Dans ce serpent de mer qu’est le prolongement de Gonesse à Orgeval de l’autoroute A104, discuté depuis des décennies, c’est détermination contre détermination. A celle de deux présidents LR de conseils départementaux et de la nouvelle présidente de la Région, Valérie Pécresse (LR), répond celle du Copra 184, qui rassemble plus de 14 000 adhérents et sympathisants situés autour du tracé.

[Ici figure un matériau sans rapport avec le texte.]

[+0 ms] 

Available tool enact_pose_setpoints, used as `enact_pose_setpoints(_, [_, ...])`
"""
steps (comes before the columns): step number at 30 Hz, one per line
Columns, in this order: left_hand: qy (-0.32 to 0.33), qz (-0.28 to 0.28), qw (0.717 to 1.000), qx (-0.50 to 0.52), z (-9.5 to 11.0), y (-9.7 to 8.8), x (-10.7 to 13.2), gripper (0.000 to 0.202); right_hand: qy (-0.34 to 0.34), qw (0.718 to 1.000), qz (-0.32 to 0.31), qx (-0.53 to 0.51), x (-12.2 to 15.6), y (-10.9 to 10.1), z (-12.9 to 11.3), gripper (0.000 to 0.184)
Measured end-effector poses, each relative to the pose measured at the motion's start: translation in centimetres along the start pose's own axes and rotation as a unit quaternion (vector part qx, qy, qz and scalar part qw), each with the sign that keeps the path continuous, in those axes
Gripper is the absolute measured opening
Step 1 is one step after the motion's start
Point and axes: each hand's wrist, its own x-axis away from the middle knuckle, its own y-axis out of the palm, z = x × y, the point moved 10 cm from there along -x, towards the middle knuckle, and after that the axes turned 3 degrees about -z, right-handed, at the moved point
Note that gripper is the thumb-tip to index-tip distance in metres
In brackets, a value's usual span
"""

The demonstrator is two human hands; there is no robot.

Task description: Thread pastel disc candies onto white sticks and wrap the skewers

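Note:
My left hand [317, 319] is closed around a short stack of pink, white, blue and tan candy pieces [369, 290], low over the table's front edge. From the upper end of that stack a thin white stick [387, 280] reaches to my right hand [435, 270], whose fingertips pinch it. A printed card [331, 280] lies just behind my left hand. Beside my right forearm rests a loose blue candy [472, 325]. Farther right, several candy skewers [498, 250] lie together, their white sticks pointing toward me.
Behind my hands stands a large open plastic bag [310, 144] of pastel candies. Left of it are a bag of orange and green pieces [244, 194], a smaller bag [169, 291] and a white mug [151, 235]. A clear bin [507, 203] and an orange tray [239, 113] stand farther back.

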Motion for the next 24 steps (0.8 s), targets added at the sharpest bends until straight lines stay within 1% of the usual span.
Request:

Ses responsables dénoncent les augmentations du bruit, de la pollution et des émissions de CO2 pour les 300 000 habitants qui seraient selon eux concernés. Ils prônent plutôt une réorientation de cet investissement vers les transports en commun et le réaménagement de la RN 184.

Le Copra 184 balaie également l’argument économique de ce projet estimé à trois milliards d’euros. « Il n’y a pas de corrélation entre le développement économique et le développement des autoroutes », a ainsi affirmé son porte-parole, Laurent Lantoine.